The software CLC Genomics Workbench 7.0 was used for reads filtering, assembly and mapping. Following trimming for adapters, quality scores and read length, 42 M (dsDNA virome) and 13 M (RNA virome) reads were used to assemble into contigs. The summary of these steps is given in http://onlinelibrary.wiley.com/doi/10.1111/1462-2920.13127/suppinfo. The two de novo co‐assemblies were prepared, which incorporated sequence reads that passed the quality control from all samples (dsDNA and RNA viromes separately). To determine the relative abundance and occurrence of virus‐like sequences in annotated contigs, contigs spectra were prepared. Briefly, reads were de‐replicated and mapped back to the de novo assembled contigs for dsDNA and RNA viromes separately, and the average abundance was calculated as DNA‐RPKM. The obtained annotated contigs abundance spectra were used to calculate alpha diversity with catchall version 3.0, as implemented into mothur v.1.31.1 (Schloss et al., 2009) and rarefaction curves. catchall, by comparing a suite of flexible parametric and non‐parametric models, returns the best model according to statistical and heuristic criteria. Moreover, by statistically discounting low‐frequency observations, it provides the discounted richness estimation as well (Bunge et al., 2012; Allen et al., 2013). Similarity in community membership between the different DNA and RNA viromes was compared by applying NMDS on annotated contigs spectra and using traditional Jaccard similarity coefficient based on the observed richness.

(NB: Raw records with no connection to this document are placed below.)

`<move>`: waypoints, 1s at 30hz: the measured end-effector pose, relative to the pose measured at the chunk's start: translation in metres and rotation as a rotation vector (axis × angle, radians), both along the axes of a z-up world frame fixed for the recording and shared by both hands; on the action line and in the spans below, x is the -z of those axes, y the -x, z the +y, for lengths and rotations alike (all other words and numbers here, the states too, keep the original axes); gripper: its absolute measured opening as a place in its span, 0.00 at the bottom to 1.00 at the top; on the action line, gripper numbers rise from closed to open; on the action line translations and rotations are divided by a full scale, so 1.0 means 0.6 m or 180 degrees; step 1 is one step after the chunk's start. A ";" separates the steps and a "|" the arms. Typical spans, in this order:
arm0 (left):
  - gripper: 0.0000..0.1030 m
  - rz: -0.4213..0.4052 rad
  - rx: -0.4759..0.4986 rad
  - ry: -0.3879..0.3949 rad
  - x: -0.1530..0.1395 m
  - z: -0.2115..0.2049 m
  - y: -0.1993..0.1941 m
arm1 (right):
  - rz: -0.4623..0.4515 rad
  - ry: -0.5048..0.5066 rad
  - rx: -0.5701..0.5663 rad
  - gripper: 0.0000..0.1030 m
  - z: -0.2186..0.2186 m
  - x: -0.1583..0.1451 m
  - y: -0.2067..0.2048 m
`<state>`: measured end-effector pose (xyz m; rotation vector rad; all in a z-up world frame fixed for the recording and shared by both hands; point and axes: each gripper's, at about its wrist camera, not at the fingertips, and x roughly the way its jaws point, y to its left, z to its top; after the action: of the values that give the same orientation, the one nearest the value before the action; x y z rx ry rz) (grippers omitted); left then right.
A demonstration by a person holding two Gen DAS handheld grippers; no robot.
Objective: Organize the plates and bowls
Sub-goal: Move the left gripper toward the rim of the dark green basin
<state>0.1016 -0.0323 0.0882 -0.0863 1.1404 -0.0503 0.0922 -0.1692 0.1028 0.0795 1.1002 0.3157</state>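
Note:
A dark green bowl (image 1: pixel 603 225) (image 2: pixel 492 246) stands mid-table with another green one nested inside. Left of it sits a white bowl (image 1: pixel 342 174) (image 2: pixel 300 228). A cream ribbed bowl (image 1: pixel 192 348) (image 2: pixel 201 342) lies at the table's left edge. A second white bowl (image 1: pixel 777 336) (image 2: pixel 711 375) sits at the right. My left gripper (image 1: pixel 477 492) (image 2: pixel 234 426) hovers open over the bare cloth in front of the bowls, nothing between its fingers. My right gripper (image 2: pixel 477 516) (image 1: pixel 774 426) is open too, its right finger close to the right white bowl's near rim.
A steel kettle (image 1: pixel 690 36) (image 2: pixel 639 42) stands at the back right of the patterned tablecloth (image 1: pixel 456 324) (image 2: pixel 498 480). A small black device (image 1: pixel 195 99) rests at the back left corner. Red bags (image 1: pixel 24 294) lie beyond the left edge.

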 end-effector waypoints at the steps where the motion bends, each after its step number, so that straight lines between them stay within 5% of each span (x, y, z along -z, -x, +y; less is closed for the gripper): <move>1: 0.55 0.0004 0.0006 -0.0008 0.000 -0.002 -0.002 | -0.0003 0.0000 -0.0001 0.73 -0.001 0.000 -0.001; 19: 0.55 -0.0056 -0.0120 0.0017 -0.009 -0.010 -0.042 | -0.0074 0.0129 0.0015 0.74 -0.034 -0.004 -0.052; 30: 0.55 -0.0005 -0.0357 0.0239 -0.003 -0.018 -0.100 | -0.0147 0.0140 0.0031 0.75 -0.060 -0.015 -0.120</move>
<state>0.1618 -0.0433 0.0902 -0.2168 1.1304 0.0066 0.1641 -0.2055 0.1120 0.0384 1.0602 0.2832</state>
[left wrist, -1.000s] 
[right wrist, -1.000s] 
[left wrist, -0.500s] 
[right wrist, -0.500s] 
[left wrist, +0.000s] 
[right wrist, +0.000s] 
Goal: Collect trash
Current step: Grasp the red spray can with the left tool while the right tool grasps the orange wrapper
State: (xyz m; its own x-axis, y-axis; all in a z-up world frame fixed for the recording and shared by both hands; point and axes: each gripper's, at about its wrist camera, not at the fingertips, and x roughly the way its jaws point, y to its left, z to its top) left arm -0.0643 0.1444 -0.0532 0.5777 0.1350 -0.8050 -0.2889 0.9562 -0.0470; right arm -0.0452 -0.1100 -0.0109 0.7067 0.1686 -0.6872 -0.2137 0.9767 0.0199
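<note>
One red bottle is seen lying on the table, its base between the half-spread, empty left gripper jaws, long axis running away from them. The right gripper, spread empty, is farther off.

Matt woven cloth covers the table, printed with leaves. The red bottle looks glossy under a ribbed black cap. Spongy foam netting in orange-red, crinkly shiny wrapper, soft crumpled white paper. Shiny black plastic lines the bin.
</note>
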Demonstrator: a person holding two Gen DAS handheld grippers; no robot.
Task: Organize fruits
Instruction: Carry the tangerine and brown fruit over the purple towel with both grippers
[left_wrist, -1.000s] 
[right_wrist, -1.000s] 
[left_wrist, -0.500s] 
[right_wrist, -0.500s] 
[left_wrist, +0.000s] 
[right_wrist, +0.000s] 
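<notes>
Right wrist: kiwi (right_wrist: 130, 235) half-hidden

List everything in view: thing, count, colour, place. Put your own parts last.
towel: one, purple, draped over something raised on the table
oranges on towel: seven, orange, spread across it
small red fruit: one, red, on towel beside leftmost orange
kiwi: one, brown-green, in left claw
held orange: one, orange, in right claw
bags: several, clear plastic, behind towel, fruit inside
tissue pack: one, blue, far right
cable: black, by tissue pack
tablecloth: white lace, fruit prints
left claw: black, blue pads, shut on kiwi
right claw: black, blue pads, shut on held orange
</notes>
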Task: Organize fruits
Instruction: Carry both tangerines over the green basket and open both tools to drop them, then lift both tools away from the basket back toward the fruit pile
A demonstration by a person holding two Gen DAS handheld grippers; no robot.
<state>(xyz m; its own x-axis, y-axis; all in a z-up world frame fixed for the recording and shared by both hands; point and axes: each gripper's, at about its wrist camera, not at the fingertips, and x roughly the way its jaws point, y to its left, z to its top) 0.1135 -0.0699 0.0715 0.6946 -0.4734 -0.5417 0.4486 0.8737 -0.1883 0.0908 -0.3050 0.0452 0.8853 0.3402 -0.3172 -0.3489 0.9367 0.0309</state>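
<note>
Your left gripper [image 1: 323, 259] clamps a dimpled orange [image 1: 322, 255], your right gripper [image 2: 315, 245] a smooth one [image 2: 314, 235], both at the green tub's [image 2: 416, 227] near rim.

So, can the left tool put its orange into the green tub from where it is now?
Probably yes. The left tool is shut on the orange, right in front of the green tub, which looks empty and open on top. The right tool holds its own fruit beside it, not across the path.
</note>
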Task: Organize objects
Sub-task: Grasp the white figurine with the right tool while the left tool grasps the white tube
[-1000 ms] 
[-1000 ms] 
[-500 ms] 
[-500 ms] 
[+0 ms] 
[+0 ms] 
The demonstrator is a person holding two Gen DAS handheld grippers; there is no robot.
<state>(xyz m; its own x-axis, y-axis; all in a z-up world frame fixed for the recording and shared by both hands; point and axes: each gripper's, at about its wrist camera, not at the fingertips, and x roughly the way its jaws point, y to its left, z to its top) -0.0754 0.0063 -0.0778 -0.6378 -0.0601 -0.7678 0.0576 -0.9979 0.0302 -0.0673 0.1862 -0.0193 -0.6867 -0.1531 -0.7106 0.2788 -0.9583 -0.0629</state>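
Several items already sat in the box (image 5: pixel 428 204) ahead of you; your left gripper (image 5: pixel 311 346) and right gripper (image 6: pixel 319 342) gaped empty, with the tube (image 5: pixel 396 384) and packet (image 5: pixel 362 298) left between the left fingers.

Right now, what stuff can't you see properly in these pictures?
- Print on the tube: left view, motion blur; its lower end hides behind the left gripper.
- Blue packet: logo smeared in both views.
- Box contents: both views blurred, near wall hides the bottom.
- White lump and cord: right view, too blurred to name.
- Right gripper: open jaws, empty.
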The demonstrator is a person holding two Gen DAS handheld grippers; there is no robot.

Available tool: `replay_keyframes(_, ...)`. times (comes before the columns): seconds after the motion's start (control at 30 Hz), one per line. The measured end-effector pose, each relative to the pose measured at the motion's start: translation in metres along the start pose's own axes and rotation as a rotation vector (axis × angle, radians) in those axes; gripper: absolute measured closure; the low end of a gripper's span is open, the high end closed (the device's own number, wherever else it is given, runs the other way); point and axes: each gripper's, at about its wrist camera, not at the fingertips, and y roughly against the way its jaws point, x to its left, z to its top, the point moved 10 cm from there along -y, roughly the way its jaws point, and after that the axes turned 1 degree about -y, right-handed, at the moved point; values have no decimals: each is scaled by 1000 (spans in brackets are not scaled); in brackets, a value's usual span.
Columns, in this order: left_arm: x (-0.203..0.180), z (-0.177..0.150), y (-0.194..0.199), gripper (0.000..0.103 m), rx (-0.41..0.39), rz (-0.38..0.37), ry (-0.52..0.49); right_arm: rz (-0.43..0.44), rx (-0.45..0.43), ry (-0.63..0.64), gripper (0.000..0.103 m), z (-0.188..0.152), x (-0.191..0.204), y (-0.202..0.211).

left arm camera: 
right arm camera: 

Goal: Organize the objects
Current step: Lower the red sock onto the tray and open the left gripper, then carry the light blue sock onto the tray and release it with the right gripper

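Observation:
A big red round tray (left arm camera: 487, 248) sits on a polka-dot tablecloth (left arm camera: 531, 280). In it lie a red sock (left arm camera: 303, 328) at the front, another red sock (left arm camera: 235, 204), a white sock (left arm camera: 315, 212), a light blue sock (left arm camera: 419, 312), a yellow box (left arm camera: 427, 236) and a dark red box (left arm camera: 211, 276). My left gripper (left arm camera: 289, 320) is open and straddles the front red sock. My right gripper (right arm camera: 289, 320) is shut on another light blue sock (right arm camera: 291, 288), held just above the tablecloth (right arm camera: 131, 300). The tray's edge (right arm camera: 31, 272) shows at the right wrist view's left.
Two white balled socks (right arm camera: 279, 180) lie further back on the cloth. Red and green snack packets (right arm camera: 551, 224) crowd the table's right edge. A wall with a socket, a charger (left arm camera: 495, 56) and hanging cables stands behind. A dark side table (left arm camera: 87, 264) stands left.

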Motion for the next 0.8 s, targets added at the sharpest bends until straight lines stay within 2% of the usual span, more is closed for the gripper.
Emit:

Assembled contigs were taxonomically assigned using a blast comparison with the Refseq complete viral genomes protein sequences database from NCBI (release from 2014‐03‐13) using blastp (threshold of 50 on the blast bitscore) as implemented in metavir2 (Roux et al., 2014b). Contigs with multiple ORFs that showed highest similarity to viral genes encoded by distinct genomes were taxonomically assigned according to the best blast bitscore. The raw sequence data have been submitted to the NCBI Sequence Read Archive under Accession Number SRP051200. Assembled and annotated contigs are available via metavir2 project Accession Numbers 3506 (dsDNA virome) and 3518 (RNA virome). Contigs classified of viral origin and those that could not be classified as viruses were further functionally annotated using the MG‐RAST server (Meyer et al., 2008), and are accessible thought the MG‐RAST ID Numbers 4559444.3 and 4571041.3 respectively.

Real‐time quantitative PCR (qPCR)

Hexon‐specific adenoviral primers AdF and AdR and a hydrolysis probe AdP1 (Hernroth et al., 2002) were used to amplify the major capsid protein coding gene to detect human adenovirus serotypes A, C, D, E and F. The PCR amplifications were performed in 20 μl volume reactions including 1x TaqMan Environmental Master Mix 2.0 (Applied Biosystems), each primer at the final concentration of 0.9 μM and probe at 0.225 μM. The PCR cycling conditions were as follows: 95°C for 10 min, followed by 50 cycles of 95°C for 15 s and 60°C for 1 min. A standard curve was used for absolute quantification.

Supporting information

Fig. S1. Correlation of the data obtained for dsDNA viromes for the two pore size of 0.22 μm (samples P6, C7) and 0.45 μm (samples P6_2, C7_2) during TFF.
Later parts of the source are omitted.